Rangers Football Club plc, an entity with a history going back to the 19th century, is no more having been liquidated in June this year.

The administrators sold its only tangible assets, Ibrox Stadium and the Murray Park training ground to a newly formed company Sevco Ltd. for a paltry £5.5m.

Sevco, after announcing that they would henceforth be called ‘The Rangers FC’, applied for and were accepted as members of the Scottish Football League and subsequently entered the SFL’s Division 3 (Fourth Tier).

The flesh and blood reality: This season for the first time in 122 years of professional football in Scotland there will be no top-flight football at Ibrox.

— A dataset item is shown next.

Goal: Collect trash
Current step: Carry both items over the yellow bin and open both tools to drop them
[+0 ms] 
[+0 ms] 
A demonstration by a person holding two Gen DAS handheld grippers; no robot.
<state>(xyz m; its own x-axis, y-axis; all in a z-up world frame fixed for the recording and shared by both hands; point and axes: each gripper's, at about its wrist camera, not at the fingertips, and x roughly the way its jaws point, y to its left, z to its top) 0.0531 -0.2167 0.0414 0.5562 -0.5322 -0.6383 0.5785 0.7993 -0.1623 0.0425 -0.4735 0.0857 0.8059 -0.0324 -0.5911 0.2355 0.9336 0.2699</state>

The club with a 140 year history and who holds the record for the number of domestic league titles won by any professional football club in any code on the planet is now playing in the 4th tier of Scottish football.

Words like “downfall”, “ruin” and “fall” simply do not even begin to hint at what has happened to the club that was once known as Rangers. Before the start of last season they were the reigning champions of Scotland.

They were Scotland’s establishment football club, possessing all the grandeur, disdain and entitlement normally associated with any aristocratic lineage. Rangers, properly run, ought to be worth around £50m.

This club, though, hasn’t been run properly now for anything up to 20 years. The mismanagement in this period resulted in gargantuan debt, tax avoidance on the grand scale and its forced sale.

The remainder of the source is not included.